YOUR TASK: What is needed here is an exact repetition of the records below, beginning at the line that has "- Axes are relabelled" and stopping after the line that has "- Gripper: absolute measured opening".

(DATASET)

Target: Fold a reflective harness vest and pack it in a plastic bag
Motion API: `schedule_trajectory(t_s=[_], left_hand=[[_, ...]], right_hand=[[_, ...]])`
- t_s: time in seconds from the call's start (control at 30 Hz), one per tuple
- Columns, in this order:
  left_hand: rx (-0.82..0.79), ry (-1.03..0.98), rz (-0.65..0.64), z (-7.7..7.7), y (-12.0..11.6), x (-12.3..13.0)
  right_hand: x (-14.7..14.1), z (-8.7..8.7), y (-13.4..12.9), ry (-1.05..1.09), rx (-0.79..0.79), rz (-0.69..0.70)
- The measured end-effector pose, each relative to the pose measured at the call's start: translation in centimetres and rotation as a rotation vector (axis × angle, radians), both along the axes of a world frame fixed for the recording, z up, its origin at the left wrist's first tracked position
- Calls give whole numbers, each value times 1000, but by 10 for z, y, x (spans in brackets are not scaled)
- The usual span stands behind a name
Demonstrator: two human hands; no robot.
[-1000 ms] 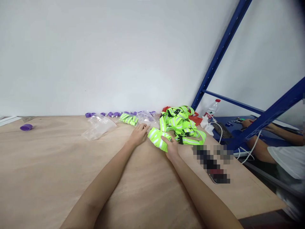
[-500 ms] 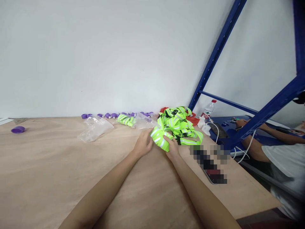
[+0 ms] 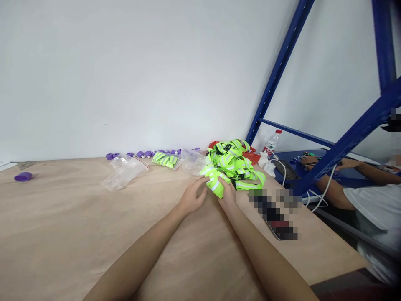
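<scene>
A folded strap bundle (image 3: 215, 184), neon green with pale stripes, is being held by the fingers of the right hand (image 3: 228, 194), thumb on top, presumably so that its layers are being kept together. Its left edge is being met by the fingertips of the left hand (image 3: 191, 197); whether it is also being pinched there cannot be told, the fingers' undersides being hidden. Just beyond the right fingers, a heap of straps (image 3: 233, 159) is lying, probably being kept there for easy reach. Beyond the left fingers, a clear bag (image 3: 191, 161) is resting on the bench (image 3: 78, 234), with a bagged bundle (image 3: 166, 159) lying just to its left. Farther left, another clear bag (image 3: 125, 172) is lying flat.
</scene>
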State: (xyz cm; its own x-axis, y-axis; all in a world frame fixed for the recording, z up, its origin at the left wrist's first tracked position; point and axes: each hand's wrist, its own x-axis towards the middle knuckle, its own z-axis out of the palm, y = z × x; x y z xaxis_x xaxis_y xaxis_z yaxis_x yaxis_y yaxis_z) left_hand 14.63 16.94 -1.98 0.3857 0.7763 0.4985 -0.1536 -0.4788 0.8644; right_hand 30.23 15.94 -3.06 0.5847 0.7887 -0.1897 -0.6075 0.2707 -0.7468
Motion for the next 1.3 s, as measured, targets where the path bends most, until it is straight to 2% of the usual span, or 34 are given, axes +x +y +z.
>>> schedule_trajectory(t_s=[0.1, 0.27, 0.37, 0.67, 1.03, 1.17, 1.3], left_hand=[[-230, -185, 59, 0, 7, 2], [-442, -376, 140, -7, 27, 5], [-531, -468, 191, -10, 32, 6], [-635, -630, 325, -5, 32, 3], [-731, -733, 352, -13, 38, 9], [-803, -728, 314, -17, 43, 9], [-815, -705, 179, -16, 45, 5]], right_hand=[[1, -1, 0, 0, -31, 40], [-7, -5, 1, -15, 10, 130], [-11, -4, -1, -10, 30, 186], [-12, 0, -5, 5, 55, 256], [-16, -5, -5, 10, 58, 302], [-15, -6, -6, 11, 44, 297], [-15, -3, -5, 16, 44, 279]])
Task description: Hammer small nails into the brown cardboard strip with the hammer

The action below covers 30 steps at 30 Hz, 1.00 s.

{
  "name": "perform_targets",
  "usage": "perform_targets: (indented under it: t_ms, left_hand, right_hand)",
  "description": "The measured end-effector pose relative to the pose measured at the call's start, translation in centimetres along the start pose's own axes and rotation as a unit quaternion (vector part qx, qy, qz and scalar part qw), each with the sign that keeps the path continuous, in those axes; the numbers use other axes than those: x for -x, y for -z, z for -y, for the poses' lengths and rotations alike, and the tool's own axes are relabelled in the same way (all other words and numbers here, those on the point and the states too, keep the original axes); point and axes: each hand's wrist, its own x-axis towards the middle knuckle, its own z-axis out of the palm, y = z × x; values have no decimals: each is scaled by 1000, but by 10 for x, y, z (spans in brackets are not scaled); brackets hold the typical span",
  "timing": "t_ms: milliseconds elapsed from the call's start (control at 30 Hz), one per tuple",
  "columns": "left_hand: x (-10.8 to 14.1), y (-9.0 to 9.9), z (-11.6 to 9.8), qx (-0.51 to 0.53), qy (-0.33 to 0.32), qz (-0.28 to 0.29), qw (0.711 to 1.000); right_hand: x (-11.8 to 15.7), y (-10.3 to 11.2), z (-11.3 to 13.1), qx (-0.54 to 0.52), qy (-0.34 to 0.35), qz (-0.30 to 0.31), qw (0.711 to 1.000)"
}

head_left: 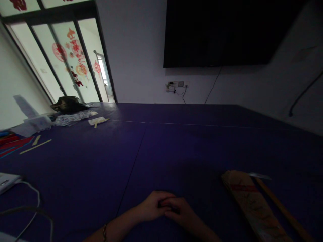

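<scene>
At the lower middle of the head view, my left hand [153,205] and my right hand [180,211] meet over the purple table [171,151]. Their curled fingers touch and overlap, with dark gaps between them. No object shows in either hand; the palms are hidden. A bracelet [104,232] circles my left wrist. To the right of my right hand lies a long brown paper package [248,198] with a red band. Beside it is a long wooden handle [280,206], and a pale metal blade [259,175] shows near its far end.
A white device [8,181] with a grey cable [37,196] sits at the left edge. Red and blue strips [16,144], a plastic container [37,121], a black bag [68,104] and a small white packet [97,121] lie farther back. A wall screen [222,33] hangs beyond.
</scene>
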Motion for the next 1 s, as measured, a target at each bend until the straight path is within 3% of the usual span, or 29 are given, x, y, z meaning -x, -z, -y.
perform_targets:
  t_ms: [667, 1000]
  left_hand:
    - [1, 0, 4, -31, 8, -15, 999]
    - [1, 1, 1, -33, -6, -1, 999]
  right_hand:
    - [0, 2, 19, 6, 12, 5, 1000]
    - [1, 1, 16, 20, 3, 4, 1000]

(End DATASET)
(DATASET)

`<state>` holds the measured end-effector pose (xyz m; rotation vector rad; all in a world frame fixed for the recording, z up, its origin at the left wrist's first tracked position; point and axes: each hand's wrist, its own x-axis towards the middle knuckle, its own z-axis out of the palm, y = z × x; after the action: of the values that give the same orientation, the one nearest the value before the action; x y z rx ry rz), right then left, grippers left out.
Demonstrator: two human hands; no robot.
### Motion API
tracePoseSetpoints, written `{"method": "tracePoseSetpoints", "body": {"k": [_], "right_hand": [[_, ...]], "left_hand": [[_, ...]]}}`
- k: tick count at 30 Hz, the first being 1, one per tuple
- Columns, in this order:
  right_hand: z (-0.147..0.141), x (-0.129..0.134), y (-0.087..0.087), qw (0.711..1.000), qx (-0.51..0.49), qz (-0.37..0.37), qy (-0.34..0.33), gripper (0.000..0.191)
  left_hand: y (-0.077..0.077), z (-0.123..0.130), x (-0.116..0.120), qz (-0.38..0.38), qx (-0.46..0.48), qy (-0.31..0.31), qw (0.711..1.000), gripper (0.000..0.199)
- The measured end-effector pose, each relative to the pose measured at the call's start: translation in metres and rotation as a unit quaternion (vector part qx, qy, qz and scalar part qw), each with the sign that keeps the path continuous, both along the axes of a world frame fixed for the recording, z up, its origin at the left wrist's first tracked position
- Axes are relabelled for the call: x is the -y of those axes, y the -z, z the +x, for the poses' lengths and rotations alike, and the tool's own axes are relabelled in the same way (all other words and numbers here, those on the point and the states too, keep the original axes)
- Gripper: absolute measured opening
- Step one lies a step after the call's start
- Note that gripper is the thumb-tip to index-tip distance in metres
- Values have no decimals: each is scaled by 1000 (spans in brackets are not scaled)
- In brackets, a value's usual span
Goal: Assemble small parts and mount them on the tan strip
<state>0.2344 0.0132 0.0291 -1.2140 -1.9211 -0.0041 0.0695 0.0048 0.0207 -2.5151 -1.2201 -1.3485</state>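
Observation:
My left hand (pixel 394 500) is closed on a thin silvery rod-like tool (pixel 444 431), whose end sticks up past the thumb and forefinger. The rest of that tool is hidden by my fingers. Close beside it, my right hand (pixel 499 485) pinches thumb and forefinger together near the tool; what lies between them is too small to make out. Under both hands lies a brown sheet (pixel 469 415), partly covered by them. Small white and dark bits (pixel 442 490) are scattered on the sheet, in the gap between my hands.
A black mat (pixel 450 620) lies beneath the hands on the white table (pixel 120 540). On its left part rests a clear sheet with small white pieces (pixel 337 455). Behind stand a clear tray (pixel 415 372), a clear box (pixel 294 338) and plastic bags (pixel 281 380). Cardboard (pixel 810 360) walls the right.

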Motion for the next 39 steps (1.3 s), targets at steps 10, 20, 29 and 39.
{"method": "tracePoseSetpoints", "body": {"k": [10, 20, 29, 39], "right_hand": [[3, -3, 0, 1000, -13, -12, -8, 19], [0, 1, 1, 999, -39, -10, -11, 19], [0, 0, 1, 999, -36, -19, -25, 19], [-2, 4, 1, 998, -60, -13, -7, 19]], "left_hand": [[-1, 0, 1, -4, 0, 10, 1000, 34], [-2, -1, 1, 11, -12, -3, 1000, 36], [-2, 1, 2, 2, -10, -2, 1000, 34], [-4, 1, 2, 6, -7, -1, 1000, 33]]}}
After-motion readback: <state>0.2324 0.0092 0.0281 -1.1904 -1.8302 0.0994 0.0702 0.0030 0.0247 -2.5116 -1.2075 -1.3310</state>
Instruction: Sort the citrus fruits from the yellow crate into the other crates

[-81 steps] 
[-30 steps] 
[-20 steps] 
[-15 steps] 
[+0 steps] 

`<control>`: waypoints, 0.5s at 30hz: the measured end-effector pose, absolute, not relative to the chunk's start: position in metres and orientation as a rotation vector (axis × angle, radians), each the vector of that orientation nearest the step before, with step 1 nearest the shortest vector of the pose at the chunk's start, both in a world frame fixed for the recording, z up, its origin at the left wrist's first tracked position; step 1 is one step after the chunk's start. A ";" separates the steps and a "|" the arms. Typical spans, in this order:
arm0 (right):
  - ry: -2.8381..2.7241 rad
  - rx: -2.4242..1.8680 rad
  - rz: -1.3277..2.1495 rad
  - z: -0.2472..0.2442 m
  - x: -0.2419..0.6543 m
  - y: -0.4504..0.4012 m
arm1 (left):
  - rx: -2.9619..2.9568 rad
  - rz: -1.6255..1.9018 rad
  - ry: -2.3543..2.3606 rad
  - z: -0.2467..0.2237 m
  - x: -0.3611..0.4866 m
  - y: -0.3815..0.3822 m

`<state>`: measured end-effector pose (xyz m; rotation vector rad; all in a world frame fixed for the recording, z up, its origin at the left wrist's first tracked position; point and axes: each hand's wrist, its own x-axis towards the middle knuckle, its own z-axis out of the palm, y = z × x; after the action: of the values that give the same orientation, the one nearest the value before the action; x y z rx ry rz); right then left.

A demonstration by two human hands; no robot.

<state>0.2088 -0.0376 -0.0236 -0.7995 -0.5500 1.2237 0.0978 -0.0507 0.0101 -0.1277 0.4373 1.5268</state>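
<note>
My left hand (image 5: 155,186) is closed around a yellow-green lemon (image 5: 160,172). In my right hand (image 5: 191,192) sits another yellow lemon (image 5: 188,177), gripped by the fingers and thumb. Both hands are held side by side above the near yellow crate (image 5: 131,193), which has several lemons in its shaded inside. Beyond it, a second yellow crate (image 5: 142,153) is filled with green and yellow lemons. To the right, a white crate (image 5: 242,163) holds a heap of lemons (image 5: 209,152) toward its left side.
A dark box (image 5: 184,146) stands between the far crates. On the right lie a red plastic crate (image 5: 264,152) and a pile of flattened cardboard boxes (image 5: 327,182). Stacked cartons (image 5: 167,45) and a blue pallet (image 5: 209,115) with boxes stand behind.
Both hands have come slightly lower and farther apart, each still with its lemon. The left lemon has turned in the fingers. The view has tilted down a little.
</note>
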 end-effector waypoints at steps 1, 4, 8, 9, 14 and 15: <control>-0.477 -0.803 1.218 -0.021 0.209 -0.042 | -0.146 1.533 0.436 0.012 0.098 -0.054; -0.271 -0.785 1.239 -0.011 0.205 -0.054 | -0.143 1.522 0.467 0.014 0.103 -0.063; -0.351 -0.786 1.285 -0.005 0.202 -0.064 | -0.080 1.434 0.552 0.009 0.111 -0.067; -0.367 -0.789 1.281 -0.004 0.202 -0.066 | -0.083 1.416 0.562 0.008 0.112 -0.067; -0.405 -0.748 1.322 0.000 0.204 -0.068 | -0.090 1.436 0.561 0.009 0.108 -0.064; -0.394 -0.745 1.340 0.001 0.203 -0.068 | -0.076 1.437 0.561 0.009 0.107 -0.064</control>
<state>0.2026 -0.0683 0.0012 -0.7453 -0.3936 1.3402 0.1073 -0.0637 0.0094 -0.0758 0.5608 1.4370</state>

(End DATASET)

SOLUTION FOR THIS TASK:
- Axes are relabelled for the call: x is the -y of those axes, y the -z, z the +x, for the poses' lengths and rotations alike, and the tool's own axes are relabelled in the same way (all other words and numbers here, those on the point and the states too, keep the original axes)
- Gripper: absolute measured opening

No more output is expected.